WHAT THE TASK ASKS - In the records below, find every line with the word "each" and copy it.

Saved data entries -
Content starts

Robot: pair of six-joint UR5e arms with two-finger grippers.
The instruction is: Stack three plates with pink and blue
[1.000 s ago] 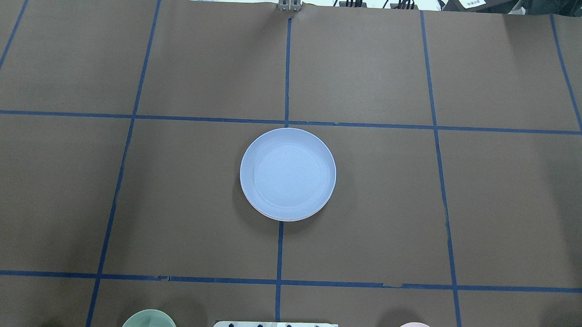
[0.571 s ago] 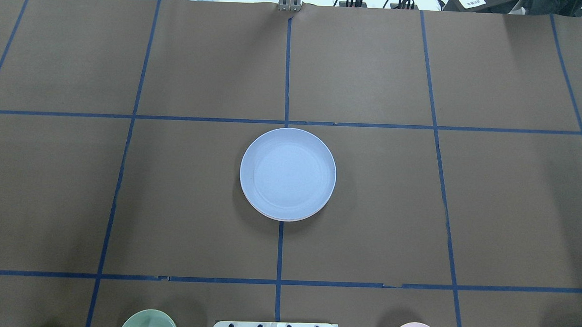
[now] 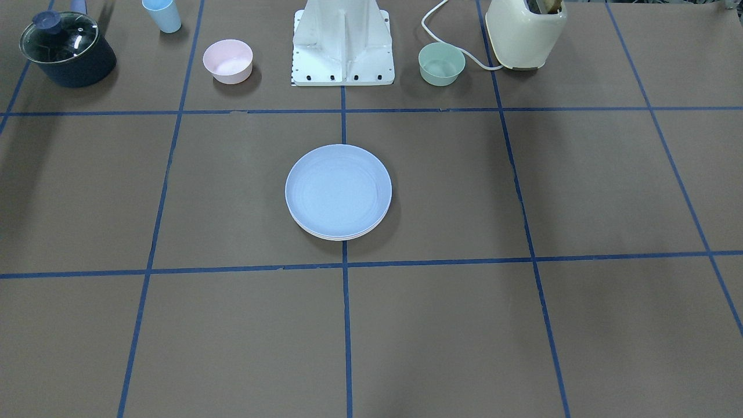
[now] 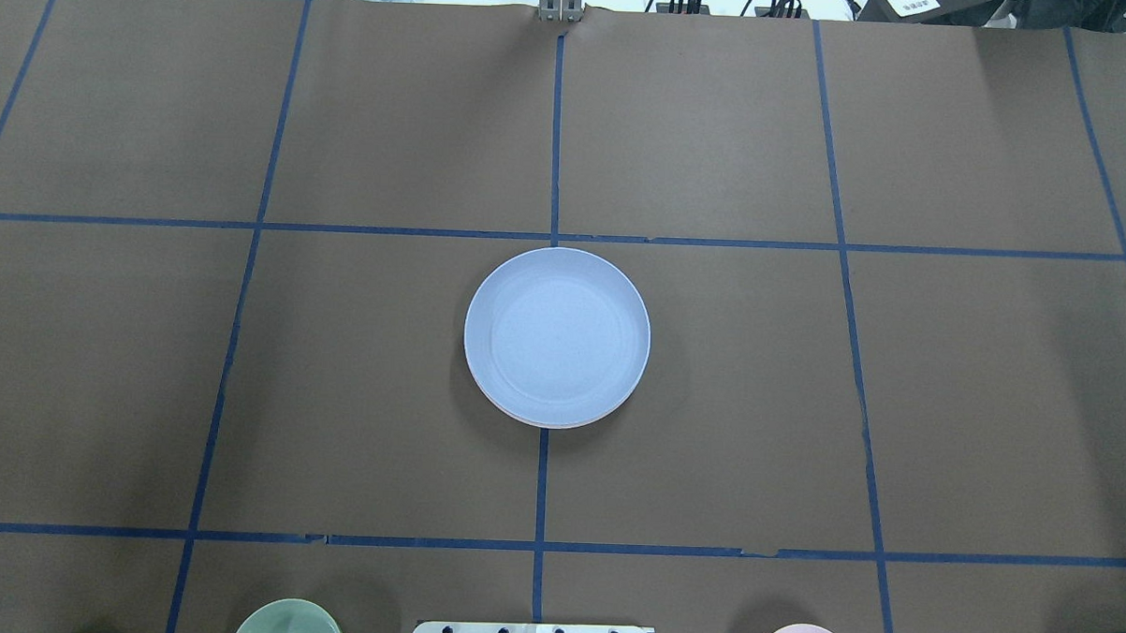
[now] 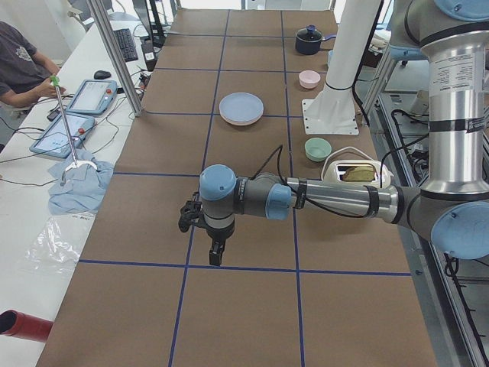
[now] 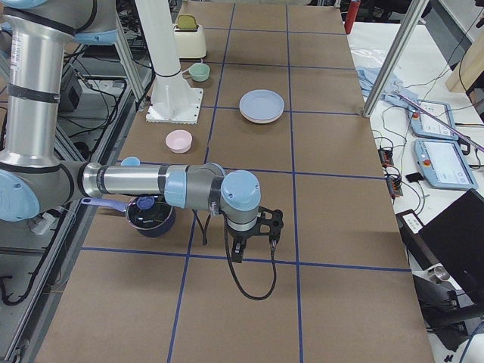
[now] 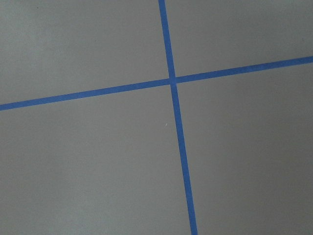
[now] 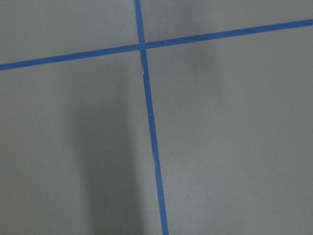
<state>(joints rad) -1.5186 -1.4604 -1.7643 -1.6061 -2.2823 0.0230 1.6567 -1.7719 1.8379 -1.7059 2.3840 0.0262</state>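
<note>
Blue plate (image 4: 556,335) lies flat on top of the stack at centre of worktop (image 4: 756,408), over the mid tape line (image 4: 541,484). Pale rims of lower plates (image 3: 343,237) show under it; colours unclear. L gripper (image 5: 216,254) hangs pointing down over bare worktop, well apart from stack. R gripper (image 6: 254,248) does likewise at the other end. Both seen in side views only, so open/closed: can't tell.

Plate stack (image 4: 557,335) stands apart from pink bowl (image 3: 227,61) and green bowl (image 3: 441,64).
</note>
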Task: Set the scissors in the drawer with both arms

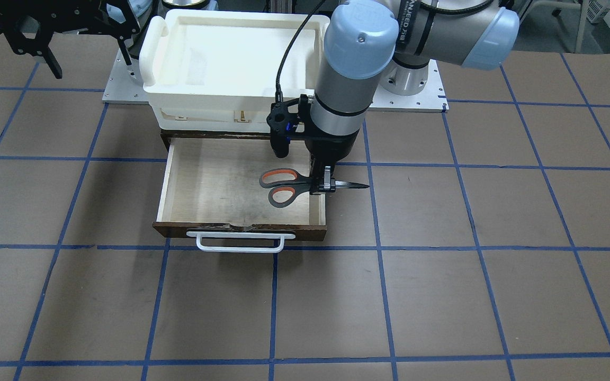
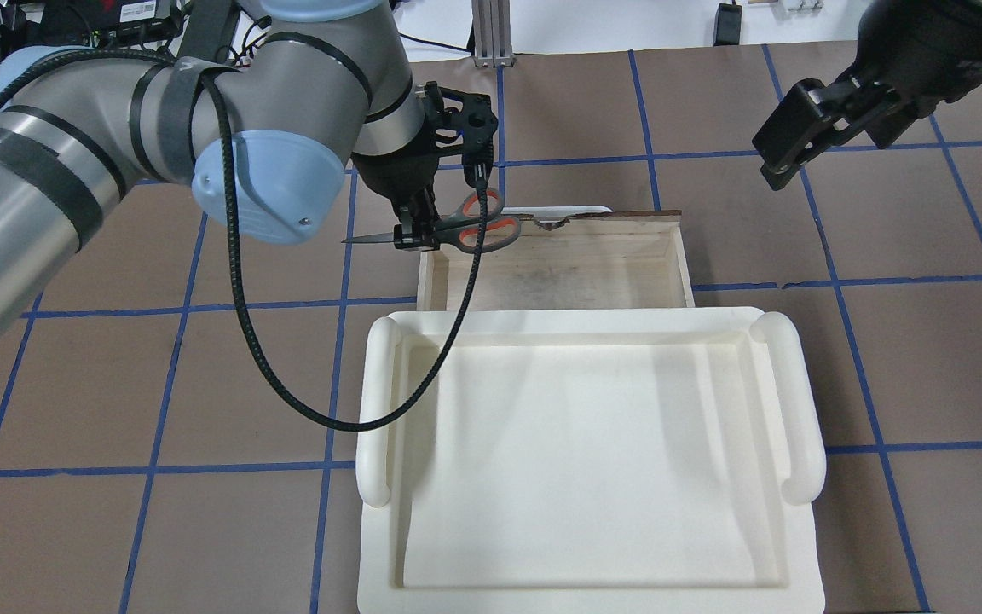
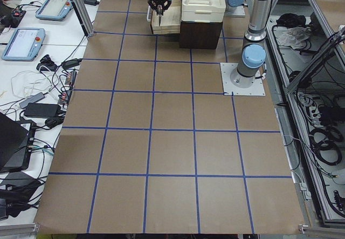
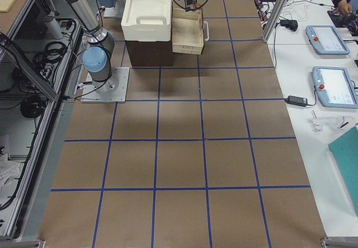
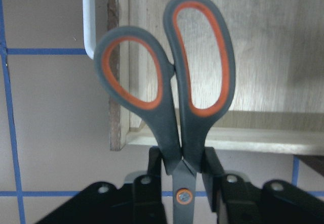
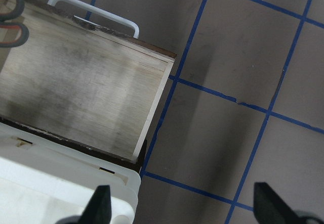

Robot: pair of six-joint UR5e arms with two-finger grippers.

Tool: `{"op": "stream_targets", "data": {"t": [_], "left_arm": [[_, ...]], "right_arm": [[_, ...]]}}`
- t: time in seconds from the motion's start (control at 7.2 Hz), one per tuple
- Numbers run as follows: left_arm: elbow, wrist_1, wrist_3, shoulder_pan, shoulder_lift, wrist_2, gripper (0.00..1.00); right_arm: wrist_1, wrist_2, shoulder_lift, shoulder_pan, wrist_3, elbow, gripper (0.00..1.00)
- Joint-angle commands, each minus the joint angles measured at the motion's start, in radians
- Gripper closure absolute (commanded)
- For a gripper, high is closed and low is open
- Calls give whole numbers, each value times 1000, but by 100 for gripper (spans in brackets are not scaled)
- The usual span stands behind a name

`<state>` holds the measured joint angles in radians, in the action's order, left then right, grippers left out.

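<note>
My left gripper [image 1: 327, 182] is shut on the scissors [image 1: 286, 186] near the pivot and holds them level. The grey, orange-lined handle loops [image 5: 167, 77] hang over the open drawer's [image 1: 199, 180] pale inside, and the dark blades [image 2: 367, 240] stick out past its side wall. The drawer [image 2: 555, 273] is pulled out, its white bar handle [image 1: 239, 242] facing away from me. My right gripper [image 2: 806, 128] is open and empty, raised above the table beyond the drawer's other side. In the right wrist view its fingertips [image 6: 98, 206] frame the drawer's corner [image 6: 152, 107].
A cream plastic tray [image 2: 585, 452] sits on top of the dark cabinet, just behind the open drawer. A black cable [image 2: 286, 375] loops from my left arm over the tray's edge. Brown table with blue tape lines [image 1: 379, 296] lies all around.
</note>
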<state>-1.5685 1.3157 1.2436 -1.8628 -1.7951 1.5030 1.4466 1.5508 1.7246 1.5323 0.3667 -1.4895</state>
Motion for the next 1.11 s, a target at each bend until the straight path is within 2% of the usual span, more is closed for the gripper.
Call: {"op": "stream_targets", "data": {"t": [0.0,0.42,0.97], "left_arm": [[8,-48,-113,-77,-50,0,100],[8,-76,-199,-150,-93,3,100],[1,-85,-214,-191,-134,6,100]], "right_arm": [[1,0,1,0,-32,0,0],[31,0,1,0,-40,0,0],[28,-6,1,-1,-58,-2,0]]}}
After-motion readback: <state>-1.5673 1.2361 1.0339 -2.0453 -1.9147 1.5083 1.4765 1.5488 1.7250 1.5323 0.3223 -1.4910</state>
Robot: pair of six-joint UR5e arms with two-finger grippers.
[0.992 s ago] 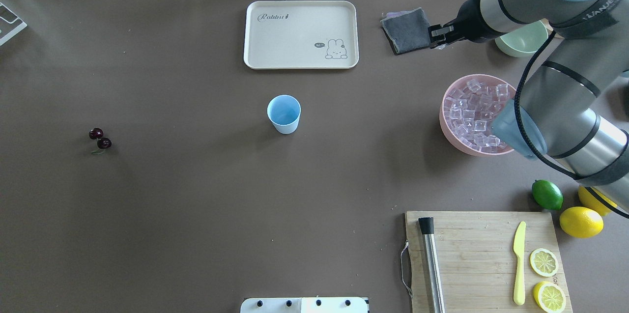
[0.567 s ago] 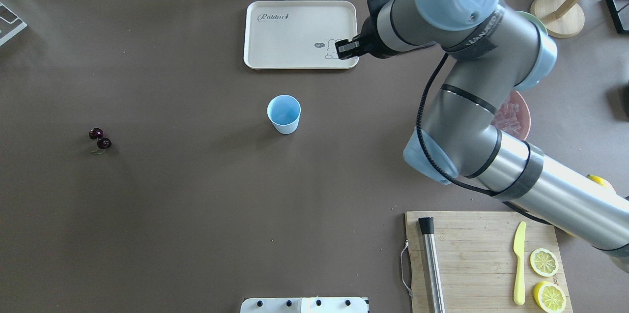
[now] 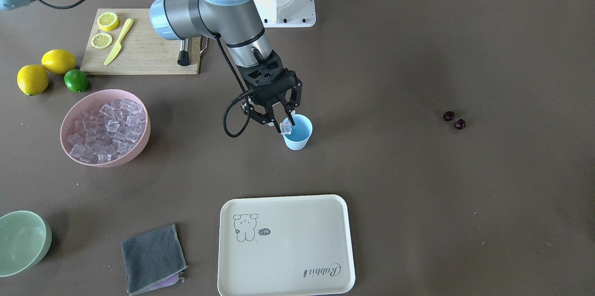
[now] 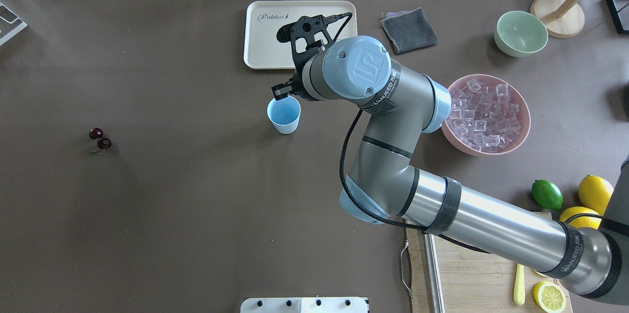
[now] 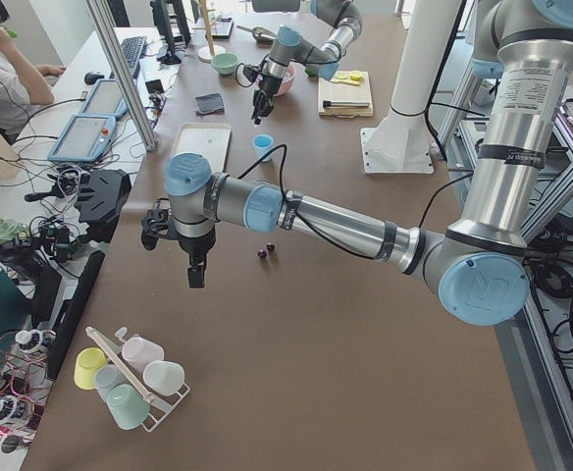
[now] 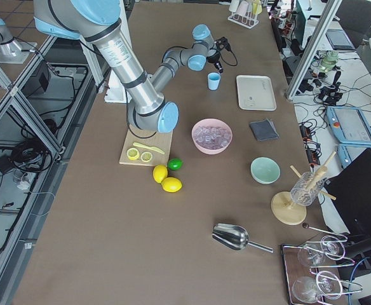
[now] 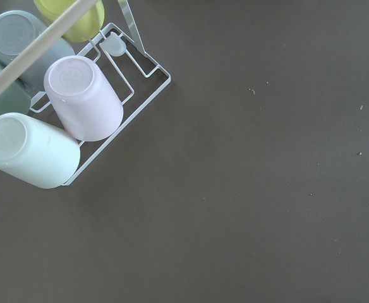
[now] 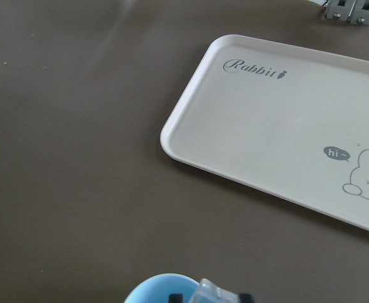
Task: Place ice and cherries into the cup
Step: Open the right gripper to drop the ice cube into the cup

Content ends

EXERCISE RESPONSE -
- Joint-angle commands, each minus the joint angles measured at the motion's start, in radians
- Calls give whole numbers, each value times 1000, but by 100 for gripper (spans in brackets are not scaled)
Motion for the next 1.11 s, a target at each bend until the straight path is within 2% of the usual span, more is closed for the gripper.

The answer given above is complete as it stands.